Le départ de Jean-Claude Duvalier a inauguré une ère politique nouvelle en Haïti. Cette période marquée par une instabilité chronique a donné naissance à une crise sociale aiguë aggravée par la mainmise d’une oligarchie sur les maigres ressources du pays. Aujourd’hui, l’absence de patriotisme, le désespoir généralisé, la dépendance du pays vis-à-vis de l’étranger qui s’accroît considérablement, et la ferme volonté des jeunes de quitter l’Île par tous les moyens, sont les manifestations de la dégénérescence de notre société.

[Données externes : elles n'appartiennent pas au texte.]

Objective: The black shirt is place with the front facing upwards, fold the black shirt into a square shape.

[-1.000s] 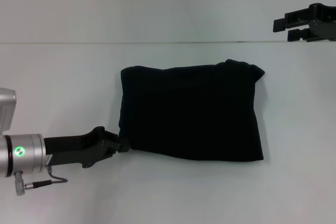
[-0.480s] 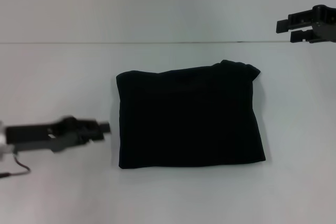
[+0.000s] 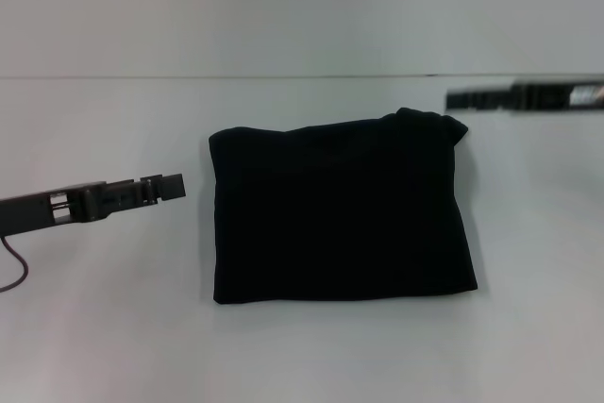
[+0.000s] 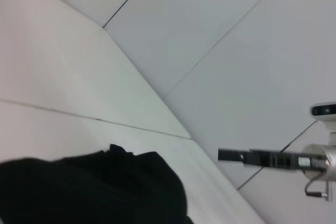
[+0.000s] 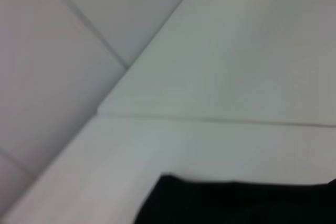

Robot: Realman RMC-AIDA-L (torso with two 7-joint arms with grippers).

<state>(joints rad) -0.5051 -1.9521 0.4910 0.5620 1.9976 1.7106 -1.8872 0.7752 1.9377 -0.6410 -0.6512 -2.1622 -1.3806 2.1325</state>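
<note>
1. The black shirt (image 3: 342, 211) lies folded into a near-square block at the middle of the white worktop (image 3: 104, 337), flat, with a small bunched lump of cloth at its far right corner. No lettering or neck label shows on the upper face.

2. The left gripper (image 3: 168, 186) hangs to the left of the shirt, level with its far half, close to its left edge but clear of the cloth. Seen edge-on, it gives no sign whether the jaws are apart or together: cannot tell.

3. The right gripper (image 3: 462, 98) reaches in from the right, beyond the shirt's far right corner, apart from the cloth. Its jaws are blurred and their state cannot be told.

4. The left wrist view takes in the shirt's (image 4: 94, 190) far corner and, farther off, the right gripper (image 4: 231, 155) as a thin dark bar against the wall, with the arm's metal end behind it.

5. The right wrist view shows only a dark edge of the shirt (image 5: 236, 203) on the worktop (image 5: 220, 72) and the wall panels; no jaws appear there.
</note>
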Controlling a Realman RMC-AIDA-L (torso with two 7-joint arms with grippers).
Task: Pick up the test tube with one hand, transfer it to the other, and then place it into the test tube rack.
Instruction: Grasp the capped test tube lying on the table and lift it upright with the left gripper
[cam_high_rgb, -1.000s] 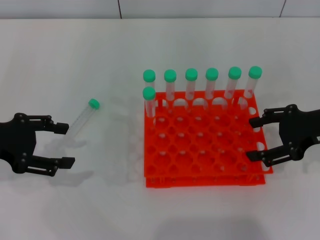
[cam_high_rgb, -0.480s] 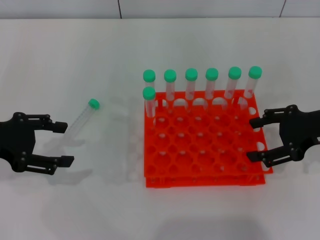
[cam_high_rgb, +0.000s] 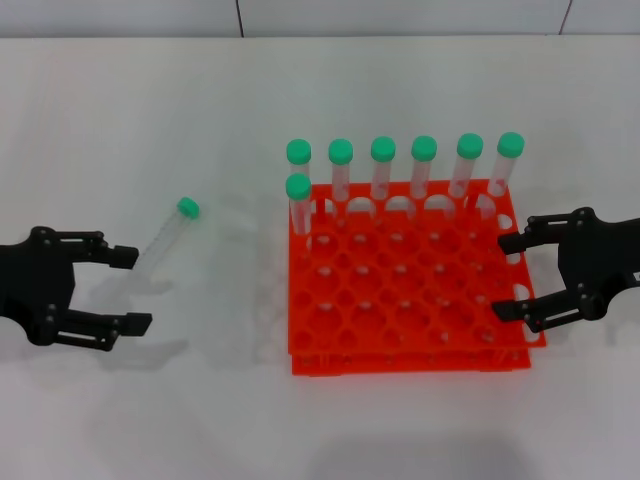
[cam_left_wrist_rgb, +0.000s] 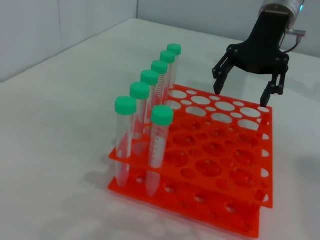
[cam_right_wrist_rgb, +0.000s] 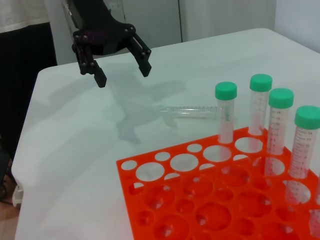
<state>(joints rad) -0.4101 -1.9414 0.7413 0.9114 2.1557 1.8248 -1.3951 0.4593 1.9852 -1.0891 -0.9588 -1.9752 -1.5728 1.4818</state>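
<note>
Head view, tube: the test tube (cam_high_rgb: 165, 240) lies loose on the white table (cam_high_rgb: 150, 110) in the left-centre of the frame, green cap pointing toward the upper right, clear body slanting down-left toward the left gripper.
Head view, left gripper: the left gripper (cam_high_rgb: 128, 290) sits at the far left edge, fingers spread wide and empty, the tube's lower end just beside its upper finger, not between the two.
Head view, rack: the test tube rack (cam_high_rgb: 410, 290) fills the centre-right; seven capped tubes (cam_high_rgb: 383, 165) stand along its far rows, and the nearer holes are free.
Head view, right gripper: the right gripper (cam_high_rgb: 515, 277) hangs over the rack's right edge, fingers apart, holding nothing.
Left wrist view: the rack sits centre frame with capped tubes in a line at centre left; the right gripper (cam_left_wrist_rgb: 247, 85) shows open at upper right above the rack's far side. The loose tube is not in this view.
Right wrist view: the left gripper (cam_right_wrist_rgb: 122, 67) shows open at upper left, above the table; the loose tube (cam_right_wrist_rgb: 192, 111) lies flat mid-frame, just behind the rack's corner.
Handling: probably light, stiff and slick plastic that rolls readily when nudged.
Where to grip: likely across the clear body near its middle, leaving the capped end free for the other gripper to take.
</note>
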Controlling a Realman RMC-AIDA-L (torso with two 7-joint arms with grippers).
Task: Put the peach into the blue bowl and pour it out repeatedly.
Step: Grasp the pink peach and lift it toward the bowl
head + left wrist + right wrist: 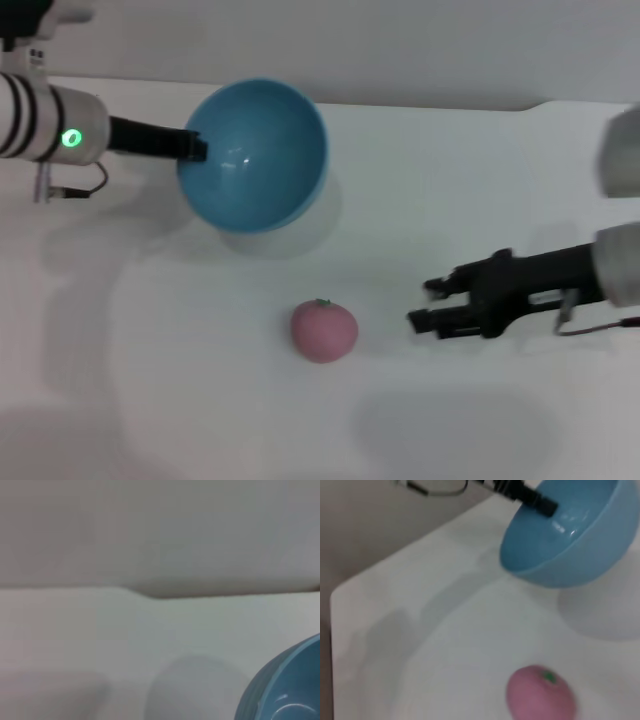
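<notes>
The pink peach [324,330] lies on the white table in the head view, in front of the bowl. It also shows in the right wrist view [541,698]. The blue bowl [255,155] is held above the table, tilted, empty inside. My left gripper [192,145] is shut on the bowl's rim at its left side. The bowl shows in the right wrist view [570,535] with the left gripper's fingers [536,500] on its rim, and part of it shows in the left wrist view [287,690]. My right gripper [428,303] is open, low over the table, right of the peach and apart from it.
The white table [200,400] runs to a far edge [450,103] behind the bowl. The bowl's shadow [300,235] falls on the table beneath it. A cable [75,190] hangs at the left arm.
</notes>
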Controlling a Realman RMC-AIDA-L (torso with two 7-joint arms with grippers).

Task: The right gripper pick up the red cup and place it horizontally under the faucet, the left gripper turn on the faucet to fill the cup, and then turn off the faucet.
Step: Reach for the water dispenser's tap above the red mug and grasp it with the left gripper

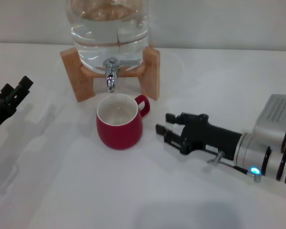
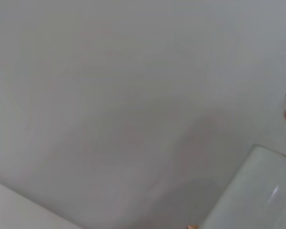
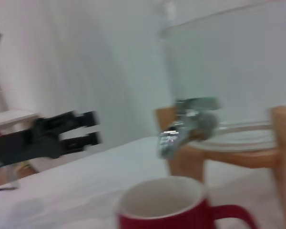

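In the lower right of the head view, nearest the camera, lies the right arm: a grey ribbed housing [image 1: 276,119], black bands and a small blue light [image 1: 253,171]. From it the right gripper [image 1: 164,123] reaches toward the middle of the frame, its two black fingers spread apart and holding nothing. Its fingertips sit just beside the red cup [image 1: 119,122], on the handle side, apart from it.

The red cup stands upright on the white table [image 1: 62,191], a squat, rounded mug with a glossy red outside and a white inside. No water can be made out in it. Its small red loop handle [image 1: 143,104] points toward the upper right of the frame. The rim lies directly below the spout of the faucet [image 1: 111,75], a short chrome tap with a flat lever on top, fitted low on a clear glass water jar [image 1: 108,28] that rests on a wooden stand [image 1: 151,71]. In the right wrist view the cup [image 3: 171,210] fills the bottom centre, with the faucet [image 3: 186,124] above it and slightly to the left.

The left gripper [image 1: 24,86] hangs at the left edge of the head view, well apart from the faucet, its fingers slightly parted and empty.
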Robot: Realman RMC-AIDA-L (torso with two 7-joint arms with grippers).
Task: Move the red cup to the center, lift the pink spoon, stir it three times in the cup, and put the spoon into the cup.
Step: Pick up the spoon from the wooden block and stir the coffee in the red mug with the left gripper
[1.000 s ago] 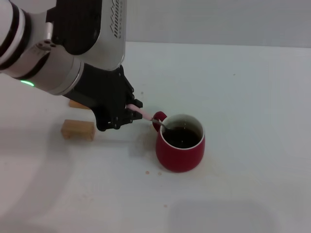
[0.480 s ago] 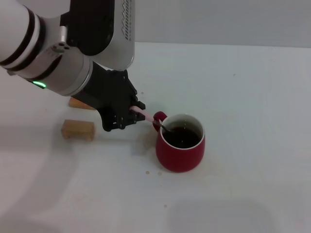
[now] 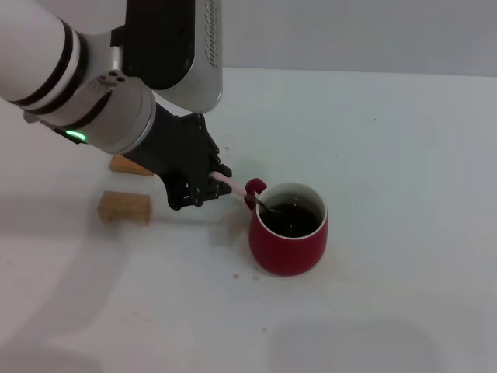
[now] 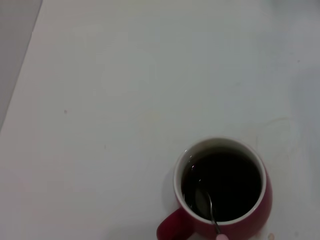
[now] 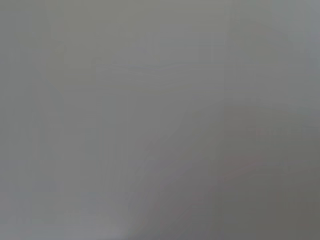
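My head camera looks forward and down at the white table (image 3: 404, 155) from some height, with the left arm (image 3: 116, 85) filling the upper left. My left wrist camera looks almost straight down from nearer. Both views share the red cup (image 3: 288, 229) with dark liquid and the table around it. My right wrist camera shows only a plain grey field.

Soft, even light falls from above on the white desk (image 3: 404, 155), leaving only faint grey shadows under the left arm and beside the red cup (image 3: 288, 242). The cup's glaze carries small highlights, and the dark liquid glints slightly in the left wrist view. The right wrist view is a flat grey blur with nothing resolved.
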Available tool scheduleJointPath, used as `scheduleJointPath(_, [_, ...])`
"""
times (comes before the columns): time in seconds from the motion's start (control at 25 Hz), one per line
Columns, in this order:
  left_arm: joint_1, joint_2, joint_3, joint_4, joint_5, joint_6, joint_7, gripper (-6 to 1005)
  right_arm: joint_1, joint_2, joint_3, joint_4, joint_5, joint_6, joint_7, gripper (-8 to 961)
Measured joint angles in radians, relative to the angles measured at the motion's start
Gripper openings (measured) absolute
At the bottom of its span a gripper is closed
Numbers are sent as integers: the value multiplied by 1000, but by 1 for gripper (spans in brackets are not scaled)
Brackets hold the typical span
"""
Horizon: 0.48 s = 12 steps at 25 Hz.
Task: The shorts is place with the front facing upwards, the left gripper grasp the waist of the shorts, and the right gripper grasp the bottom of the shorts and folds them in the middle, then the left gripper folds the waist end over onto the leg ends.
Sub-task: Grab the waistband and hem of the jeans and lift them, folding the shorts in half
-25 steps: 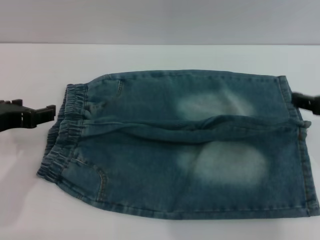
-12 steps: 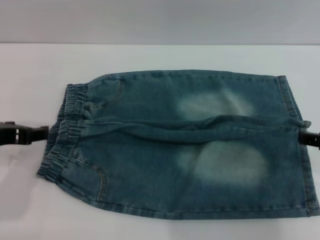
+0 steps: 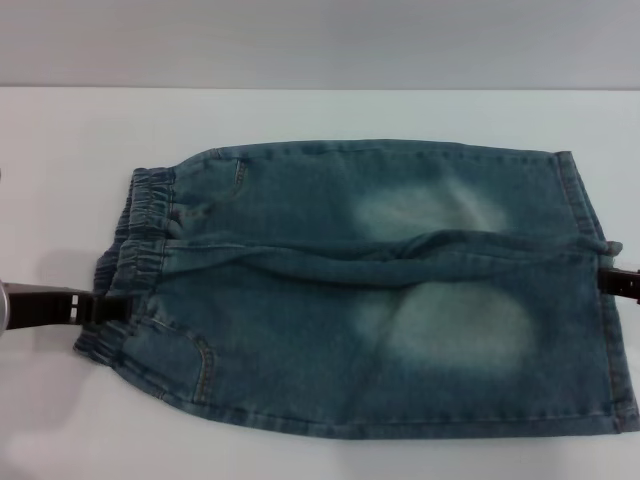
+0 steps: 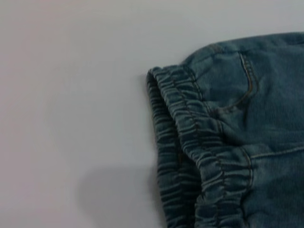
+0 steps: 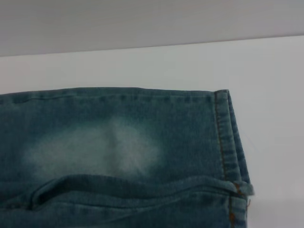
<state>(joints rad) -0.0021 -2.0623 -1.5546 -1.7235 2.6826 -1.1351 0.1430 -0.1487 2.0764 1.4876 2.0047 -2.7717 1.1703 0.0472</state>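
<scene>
Shorts (image 3: 370,290) flat, waist (image 3: 130,270) left. My left gripper (image 3: 95,306) touches the near waistband, my right gripper (image 3: 622,283) at the hems (image 3: 605,300); finger spread unclear on both. Next: pinch both ends.

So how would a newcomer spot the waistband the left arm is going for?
On the white table lie denim shorts. Follow them to the robot's left end, where the left pincer meets the waistband. It is puckered and ruffled, unlike the flat stitched leg hems opposite.
</scene>
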Motion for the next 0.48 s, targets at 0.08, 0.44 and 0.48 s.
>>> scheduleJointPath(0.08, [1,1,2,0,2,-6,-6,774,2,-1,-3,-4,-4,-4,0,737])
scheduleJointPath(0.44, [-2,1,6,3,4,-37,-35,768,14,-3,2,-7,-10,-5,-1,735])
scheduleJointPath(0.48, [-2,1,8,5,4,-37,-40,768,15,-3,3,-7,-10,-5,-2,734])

Les tentatives pour expliquer cette décomposition sont pour la plupart stupides et irrationnelles. Des religieux mettent en avant ce qu’ils appellent « la malédiction de la cérémonie de Bois Caïman », en ce qui a trait au vodou. Des gens racistes croient qu’il s’agit du destin de tous les peuples « noirs » de sombrer inéluctablement. Pour le pouvoir politique et certains politiciens, cette crise profonde est le résultat de plusieurs décennies de division. Mais comment expliquer cette dégénérescence ?
Un survol historique rapide nous permet de comprendre que l’occupation américaine de 1915 peut-être considérée comme l’élément déclencheur de cette déchéance puisque l’intervention américaine a modifié substantiellement le système socio politico-économique haïtien, et c’est ce système, aujourd’hui pourri jusqu’à l’os, qui est responsable du sous-développement chronique du pays et la misère qui ronge le peuple.
Entre autres conséquences, la migration massive d’Haïtiens vers la République Dominicaine et Cuba pendant des décennies, le désespoir et l’abandon des terres agricoles. En effet, cette situation a créé les conditions qui allaient favoriser la prise du pouvoir par le docteur François Duvalier qui, par la suite, allait imposer une dictature des plus sanguinaires et rétrogrades de la région.
Conséquemment, on a assisté à une sorte d’interdiction de se réunir pour parler politique, de réfléchir et de s’exprimer librement. Et à tout cela, il faut ajouter l’obscurantisme de ce régime dictatorial qui n’a rien fait pour combattre l’analphabétisme, le manque d’infrastructures et la paupérisation croissante des masses haïtiennes. De l’autre côté du tableau, on a une oligarchie composée de militaires, de « Tontons macoutes », de « la bourgeoisie compradore » et certains subalternes qui s’enrichissent démesurément aux dépens de l’argent des contribuables.
Dans cette dynamique, l’État devient un espace d’ascension socio-économique pour la minorité au pouvoir et leurs proches. Ces pratiques antirépublicaines de corruption systématique creusent davantage le fossé entre l’oligarchie au pouvoir et la majorité qui se trouve dans une misère crasseuse, et entraînent du même coup une crise morale sans égale. C’est ce qui a donné naissance à un dialogue de sourds entre les élites et les masses. En 1986, la crise plus que séculaire et multiforme de la formation sociale haïtienne atteint l’un de ces moments les plus critiques. On observait alors un regain en intensité pour la participation dans les affaires politiques des différentes couches des masses défavorisées.
De l’accession d’Aristide à la magistrature suprême de l’État en passant par les coups d’État qui ont engendré des transitions en général manquées, sans compter les élections frauduleuses, Haïti n’arrive toujours pas à trouver la voie du développement. Les différentes interventions de l’ONU en 1994 et en 2004 n’arrivèrent pas non plus à améliorer les conditions d’existence de la grande majorité de la population. C’est ce qui justifie en partie les récentes migrations d’Haïtiens vers le Chili et le Brésil. Le mouvement #kotkobpetwokaribea avait donné malgré tout une lueur d’espoir. Des jeunes, des artistes, des militants politiques lançaient le mouvement et s’imposaient grâce à la « légitimité » de leurs revendications et/ou des acteurs. Mais, ce n’était pourtant que du vent, du feu de paille !
Aujourd’hui plus que jamais, il est impératif de renforcer les organisations de plus en plus revendicatives et inclusives qui veulent s’imposer dans une démarche de rupture avec la logique coloniale de l’État qui reste la cause de nos malheurs.